Entrando en la fiesta
11/5/2017
Grande es el poder de la poesía, porque ella es también una fe: una extraña fe en la belleza y en la justicia, en la mirada del individuo sobre la complejidad de su propio destino, en la lucidez de la angustia y la claridad de la esperanza.
La poesía lo junta todo, porque mientras más rica es emocionalmente, más razón tiene en todo lo que dice; porque en la medida en que individualiza con mayor penetración, más colectiva resulta en el ardor de sus médulas profundas.
Foto: Nelia B. Moreno
La poesía es una locura que sana, una demasía que armoniza, una paradoja que se verifica a cada segundo, un acuerdo en la soledad, una tregua en la pulsión, un pragmatismo de lo gratuito, un canto de cisne y una alondra olímpica.
La poesía si se escribe es bueno, si se improvisa también, si se canta en la basílica o en el callejón, de igual modo; si se pinta adquiere energía y color, pero es mucho mejor aún, si se vivencia solo o con los demás como un acto sublime o una virtud.
De cuando en cuando, para tornar vegetativa el alma, es muy bueno que los individuos y los pueblos se junten bajo el árbol de la fraternidad e intercambien sus ritmos y sentimientos, como quien multiplica los panes y los peces.
En los panes de la poesía brillan en silencio los ojos de los peces, y hay tal naturalidad en el milagro que todos los que concurren crecen de pronto unos palmos de espíritu, trazan una incandescencia verde en los pechos unidos.
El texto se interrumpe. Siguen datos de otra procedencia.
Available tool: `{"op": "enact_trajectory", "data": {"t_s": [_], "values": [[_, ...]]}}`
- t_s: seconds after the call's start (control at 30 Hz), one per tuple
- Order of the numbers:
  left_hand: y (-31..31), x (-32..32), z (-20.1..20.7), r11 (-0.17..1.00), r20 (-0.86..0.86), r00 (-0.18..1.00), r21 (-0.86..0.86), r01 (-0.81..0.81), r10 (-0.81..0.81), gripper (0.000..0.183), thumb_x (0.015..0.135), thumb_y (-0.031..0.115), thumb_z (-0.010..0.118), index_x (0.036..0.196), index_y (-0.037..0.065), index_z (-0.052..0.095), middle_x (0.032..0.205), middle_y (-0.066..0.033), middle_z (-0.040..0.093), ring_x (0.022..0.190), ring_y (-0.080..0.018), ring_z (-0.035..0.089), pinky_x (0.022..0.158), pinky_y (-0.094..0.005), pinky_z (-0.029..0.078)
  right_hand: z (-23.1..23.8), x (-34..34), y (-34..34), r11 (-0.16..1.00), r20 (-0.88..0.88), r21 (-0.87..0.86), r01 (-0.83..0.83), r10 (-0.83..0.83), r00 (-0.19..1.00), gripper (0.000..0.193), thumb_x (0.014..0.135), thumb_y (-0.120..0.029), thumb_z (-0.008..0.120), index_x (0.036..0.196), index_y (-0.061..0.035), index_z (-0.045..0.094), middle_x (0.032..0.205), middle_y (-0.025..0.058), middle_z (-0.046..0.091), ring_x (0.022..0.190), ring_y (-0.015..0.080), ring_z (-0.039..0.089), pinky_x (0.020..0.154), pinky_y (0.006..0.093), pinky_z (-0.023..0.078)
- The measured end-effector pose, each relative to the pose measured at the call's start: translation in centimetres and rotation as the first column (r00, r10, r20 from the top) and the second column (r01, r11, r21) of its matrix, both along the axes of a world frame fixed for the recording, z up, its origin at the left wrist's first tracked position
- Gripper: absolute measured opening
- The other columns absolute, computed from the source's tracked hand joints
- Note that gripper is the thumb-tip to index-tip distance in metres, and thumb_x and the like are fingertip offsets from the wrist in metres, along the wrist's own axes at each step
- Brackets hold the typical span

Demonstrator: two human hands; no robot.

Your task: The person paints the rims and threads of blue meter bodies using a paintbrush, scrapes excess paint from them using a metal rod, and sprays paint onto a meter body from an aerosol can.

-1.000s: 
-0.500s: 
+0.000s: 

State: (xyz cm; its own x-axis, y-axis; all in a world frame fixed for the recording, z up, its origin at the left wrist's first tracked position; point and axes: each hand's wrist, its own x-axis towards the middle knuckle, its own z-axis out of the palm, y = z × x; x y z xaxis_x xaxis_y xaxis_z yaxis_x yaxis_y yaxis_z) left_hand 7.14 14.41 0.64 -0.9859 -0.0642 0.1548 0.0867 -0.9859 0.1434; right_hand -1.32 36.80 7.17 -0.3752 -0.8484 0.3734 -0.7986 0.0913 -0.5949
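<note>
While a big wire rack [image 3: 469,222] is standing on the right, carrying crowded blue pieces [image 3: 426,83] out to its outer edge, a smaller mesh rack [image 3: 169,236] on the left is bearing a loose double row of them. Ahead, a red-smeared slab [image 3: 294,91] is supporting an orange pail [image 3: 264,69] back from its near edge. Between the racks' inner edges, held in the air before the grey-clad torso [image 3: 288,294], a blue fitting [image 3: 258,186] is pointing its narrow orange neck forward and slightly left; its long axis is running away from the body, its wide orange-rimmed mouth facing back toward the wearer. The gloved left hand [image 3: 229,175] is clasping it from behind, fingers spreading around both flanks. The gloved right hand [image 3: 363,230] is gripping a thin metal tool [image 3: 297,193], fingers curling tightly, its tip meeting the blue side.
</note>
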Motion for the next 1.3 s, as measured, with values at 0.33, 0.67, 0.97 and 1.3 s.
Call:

Vámonos de romería, que no hay mayor festejo que el de la hermosura y la amistad, andando tras la poesía, que es la madre de la memoria y la ilusión, la hermanita del pobre y del triste, la compañera de todos los que sueñan.
No hay pueblo en el mundo para irse de romería, de brazos de los versos, como el bello Holguín, que parece, cuando se atavía para la fiesta, un colorido manojo de mangos en el gajo, y vibra como una campana llena de orquestas íntimas.